EXERCISE OBJECTIVE -> Pick out every line in the data below that holds "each".

Content starts

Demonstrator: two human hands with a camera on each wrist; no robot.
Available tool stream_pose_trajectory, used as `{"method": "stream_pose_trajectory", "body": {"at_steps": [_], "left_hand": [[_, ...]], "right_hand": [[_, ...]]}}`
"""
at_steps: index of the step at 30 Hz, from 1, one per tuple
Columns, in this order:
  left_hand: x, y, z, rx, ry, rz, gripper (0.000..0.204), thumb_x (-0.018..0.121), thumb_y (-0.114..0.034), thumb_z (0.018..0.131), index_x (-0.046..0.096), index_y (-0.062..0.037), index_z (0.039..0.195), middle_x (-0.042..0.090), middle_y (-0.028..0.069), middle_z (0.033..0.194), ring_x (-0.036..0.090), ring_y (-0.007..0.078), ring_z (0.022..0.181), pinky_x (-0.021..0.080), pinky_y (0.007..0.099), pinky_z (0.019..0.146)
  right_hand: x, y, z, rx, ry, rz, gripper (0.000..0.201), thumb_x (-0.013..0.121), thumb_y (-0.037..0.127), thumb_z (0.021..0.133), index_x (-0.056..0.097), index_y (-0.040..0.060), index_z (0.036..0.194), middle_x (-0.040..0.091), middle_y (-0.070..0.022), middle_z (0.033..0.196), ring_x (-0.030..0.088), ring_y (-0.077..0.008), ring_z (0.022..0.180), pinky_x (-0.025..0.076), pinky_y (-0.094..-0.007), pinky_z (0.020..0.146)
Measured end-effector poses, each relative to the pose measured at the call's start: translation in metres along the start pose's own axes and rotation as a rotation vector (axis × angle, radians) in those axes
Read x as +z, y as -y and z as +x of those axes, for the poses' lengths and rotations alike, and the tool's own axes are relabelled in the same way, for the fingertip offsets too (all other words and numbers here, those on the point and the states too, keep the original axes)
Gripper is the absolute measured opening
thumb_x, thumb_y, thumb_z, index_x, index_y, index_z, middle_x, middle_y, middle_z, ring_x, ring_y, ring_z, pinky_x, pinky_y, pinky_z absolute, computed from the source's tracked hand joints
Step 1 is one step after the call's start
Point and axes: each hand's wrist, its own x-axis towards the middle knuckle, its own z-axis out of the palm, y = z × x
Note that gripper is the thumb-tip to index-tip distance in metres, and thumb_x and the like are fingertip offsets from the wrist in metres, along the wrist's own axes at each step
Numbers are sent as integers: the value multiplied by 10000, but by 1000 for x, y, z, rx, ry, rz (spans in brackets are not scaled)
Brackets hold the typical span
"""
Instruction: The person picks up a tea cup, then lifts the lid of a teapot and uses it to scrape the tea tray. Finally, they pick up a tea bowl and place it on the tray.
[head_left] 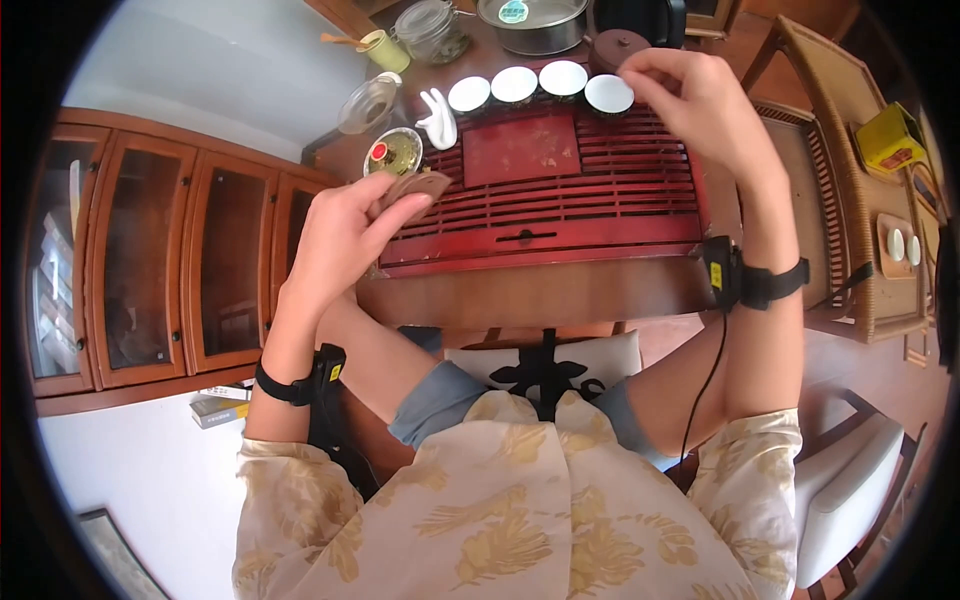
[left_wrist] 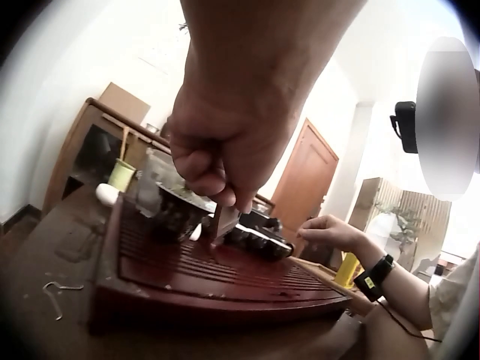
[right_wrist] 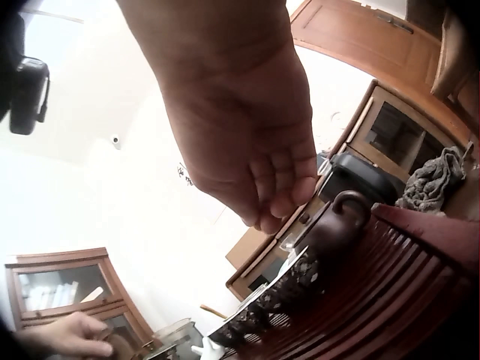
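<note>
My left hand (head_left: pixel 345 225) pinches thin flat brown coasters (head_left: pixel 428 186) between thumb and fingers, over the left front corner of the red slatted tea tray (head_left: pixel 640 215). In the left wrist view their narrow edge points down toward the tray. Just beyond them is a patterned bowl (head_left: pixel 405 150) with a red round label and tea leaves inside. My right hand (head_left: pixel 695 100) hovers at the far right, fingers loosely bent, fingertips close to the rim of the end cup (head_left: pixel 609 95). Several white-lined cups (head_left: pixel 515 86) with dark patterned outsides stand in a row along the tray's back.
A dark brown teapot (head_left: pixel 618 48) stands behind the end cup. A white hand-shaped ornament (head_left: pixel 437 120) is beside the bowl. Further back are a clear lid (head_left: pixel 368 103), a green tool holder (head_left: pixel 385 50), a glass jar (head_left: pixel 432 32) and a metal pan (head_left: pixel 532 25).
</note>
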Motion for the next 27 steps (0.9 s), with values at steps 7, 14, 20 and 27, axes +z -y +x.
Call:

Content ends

EXERCISE ANSWER ->
Demonstrator: two human hands with a camera on each wrist; no robot.
Measured end-effector poses, each relative to the pose measured at the call's start: translation in metres along the start pose's own axes and rotation as a rotation vector (axis × angle, radians) in those axes
Point and axes: each hand's wrist, its own x-axis towards the middle knuckle, its own z-axis out of the palm, y = z × x
Note that gripper is the thumb-tip to index-tip distance in metres, and thumb_x and the like are fingertip offsets from the wrist in metres, along the wrist's own axes at each step

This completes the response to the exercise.